Grillo dittatore. Grillo come un capo partigiano. Ma vorrei dire Grillo come ispiratore. Narratore. Sì, narratore, perchè se Grillo è riuscito a fare, nel bene e nel male, ciò che ha fatto, è stato perchè, infondo, ci ha racontato la nostra storia, con le sue parole ci ha svelato noi stessi.

La liberazione, però, spetta a tutti noi. E se sapremo trovare o ritrovare lo spirito dei partigiani che combattono, combatterono e sempre combatteranno sulle montagne, allora impareremo cos'è la libertà.

Quella libertà che, come diceva Piero Calamandrei, “non nasce nei salotti e nei palazzi, bensì in tutti i luoghi di lotta e di dolore dove i fratelli sono caduti per restituire a tutti i cittadini italiani dignità e libertà.
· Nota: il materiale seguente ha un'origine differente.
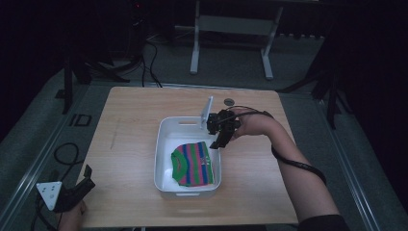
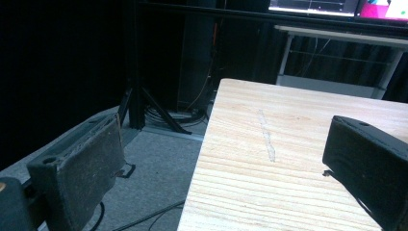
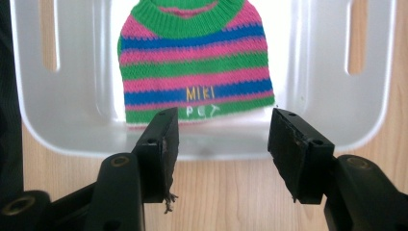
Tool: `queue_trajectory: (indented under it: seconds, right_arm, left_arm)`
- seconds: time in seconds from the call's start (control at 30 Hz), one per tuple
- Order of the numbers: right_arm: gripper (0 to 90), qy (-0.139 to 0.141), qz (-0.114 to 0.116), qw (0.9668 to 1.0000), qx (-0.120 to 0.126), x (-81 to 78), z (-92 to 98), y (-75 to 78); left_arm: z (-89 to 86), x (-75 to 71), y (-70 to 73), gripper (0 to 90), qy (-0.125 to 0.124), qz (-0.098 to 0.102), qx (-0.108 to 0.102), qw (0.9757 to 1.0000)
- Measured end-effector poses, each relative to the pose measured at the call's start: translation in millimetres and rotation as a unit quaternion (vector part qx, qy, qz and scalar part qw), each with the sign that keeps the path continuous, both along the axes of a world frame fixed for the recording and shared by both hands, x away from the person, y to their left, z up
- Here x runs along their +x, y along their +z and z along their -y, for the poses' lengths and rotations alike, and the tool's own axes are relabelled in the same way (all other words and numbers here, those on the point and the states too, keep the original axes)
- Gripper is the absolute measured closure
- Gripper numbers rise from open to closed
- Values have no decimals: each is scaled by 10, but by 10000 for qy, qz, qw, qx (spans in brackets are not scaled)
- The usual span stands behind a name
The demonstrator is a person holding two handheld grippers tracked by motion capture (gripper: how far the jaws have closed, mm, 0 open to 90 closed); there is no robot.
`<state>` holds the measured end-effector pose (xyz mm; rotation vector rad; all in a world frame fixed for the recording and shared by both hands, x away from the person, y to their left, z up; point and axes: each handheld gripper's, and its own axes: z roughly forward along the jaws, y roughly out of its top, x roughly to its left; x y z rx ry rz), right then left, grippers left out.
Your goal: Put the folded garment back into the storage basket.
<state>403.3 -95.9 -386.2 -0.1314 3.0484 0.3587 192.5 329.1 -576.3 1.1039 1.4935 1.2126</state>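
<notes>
Lying flat in the white rectangular plastic bin (image 1: 163, 144) at frame centre of the high view, the small knitted sweater with green, pink and blue stripes (image 1: 192, 163) occupies the bin's lower right portion. The right gripper (image 1: 222, 136) hangs over the bin's upper right rim, jaws wide and empty; in the right gripper view the sweater (image 3: 195, 62) lies beyond the jaw tips, past the near bin wall (image 3: 226, 144). The left gripper (image 1: 87, 177) sits at the lower left tabletop (image 1: 130, 120) corner, jaws wide, empty. A small round dark object (image 1: 229, 101) rests near the tabletop's far edge.
</notes>
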Motion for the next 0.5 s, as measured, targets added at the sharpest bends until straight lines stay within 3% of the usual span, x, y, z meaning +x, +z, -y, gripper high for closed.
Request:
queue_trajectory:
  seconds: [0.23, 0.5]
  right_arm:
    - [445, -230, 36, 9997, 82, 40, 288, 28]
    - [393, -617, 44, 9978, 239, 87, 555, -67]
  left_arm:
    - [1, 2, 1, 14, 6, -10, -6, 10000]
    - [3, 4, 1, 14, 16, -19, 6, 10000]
Nelle montagne della guerra partigiana, nelle carceri dove furono torturati, nei campi di concentramento dove furono impiccati, nei deserti o nelle steppe dove caddero combattendo, ovunque un italiano ha sofferto e versato il suo sangue per colpa del fascismo, ivi è nata la nostra Costituzione.
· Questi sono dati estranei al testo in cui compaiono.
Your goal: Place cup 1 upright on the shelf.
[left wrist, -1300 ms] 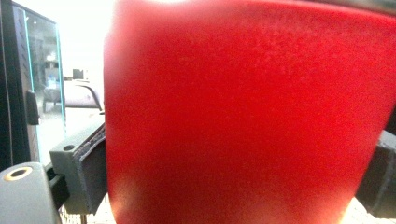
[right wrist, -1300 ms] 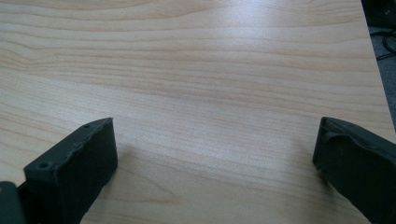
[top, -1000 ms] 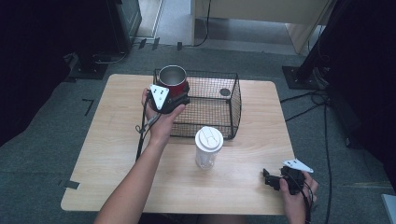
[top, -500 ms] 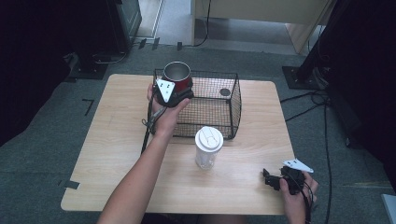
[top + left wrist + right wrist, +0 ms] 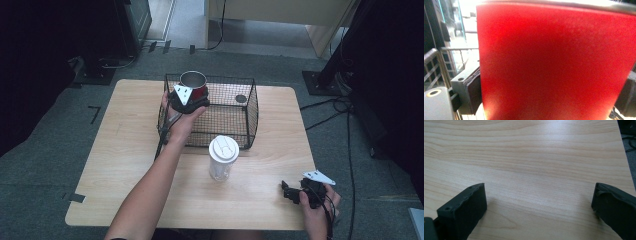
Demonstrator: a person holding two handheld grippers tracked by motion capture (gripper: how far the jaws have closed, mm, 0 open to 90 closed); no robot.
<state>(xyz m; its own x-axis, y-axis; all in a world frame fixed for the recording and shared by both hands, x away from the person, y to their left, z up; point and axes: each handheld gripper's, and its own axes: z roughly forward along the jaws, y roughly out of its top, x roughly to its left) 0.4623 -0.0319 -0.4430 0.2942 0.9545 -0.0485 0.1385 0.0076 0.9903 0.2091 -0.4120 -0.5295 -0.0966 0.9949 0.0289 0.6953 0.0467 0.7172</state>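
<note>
A red cup (image 5: 194, 82) with a steel rim is held at the rear left corner of the black wire basket (image 5: 250, 120), and its rim stands above the basket's top edge. My left gripper (image 5: 194, 97) is shut on it. In the left gripper view the red cup (image 5: 554, 62) is pressed close between the pads (image 5: 474, 92), with basket wire (image 5: 434, 67) at the left. My right gripper (image 5: 300, 192) rests at the table's front right. In the right gripper view it (image 5: 539, 202) is open over bare wood (image 5: 524, 157).
A clear tumbler (image 5: 223, 159) with a white lid stands on the wooden table (image 5: 115, 165), just in front of the basket. A small dark round thing (image 5: 241, 98) lies inside the basket at the back right. Cables run on the floor to the right.
My left gripper has carried the red cup a little to the right and farther back over the basket's left side. The right gripper has stayed where it was.
</note>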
Se essa può apparire alla decrepita classe politica che lotta vanamente per salvare i suoi privilegi come un'inutile carta che si può impunemente stracciare, essa può diventare per le nuove generazioni, che saranno il ceto dirigente di domani, il testamento spirituale di centomila morti, che indicano ai vivi i doveri dell’avvenire”.